# Action item
From the data that follows, print exactly the lines starting at the one containing "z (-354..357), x" and ending at the one containing "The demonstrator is"; include both of them and nothing more.

[Opening Source data section]

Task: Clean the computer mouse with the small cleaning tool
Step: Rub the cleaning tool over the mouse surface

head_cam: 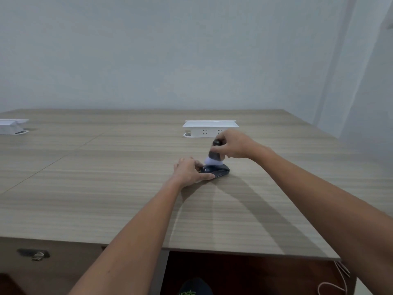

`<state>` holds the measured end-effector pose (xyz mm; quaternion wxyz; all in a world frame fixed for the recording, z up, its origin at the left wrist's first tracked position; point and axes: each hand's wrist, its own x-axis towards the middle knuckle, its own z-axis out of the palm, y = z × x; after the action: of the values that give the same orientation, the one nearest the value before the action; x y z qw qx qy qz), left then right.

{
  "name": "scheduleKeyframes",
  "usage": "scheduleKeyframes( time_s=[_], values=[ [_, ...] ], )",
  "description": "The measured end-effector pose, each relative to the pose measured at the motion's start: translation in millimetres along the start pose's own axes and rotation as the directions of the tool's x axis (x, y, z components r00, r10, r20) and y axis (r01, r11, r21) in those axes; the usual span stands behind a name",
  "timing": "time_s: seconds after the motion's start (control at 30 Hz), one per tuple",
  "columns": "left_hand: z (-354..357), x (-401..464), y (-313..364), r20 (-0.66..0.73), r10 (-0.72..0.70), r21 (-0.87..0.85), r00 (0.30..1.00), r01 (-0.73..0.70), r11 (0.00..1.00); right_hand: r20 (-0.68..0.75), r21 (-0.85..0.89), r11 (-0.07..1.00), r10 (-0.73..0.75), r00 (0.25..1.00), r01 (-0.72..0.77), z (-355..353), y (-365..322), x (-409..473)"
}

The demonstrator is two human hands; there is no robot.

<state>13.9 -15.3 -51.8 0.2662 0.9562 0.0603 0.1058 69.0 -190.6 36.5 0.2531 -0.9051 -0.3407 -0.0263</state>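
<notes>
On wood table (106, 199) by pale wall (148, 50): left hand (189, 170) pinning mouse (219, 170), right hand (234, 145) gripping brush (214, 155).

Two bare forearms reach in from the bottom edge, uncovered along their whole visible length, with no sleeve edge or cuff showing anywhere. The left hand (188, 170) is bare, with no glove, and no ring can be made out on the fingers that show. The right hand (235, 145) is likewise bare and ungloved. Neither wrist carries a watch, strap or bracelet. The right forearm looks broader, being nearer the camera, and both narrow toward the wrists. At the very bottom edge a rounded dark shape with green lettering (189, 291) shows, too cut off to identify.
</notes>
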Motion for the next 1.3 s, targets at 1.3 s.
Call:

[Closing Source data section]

# Solution to this problem
  "columns": "left_hand: z (-354..357), x (-401..464), y (-313..364), r20 (-0.66..0.73), r10 (-0.72..0.70), r21 (-0.87..0.85), r00 (0.30..1.00), r01 (-0.73..0.70), r11 (0.00..1.00); right_hand: r20 (-0.68..0.75), r21 (-0.85..0.89), r11 (-0.07..1.00), r10 (-0.73..0.75), r00 (0.25..1.00), r01 (-0.72..0.77), z (-355..353), y (-365..322), x (-409..473)"
}

The demonstrator is two human hands; there is no robot.

No further output will be produced for this exercise.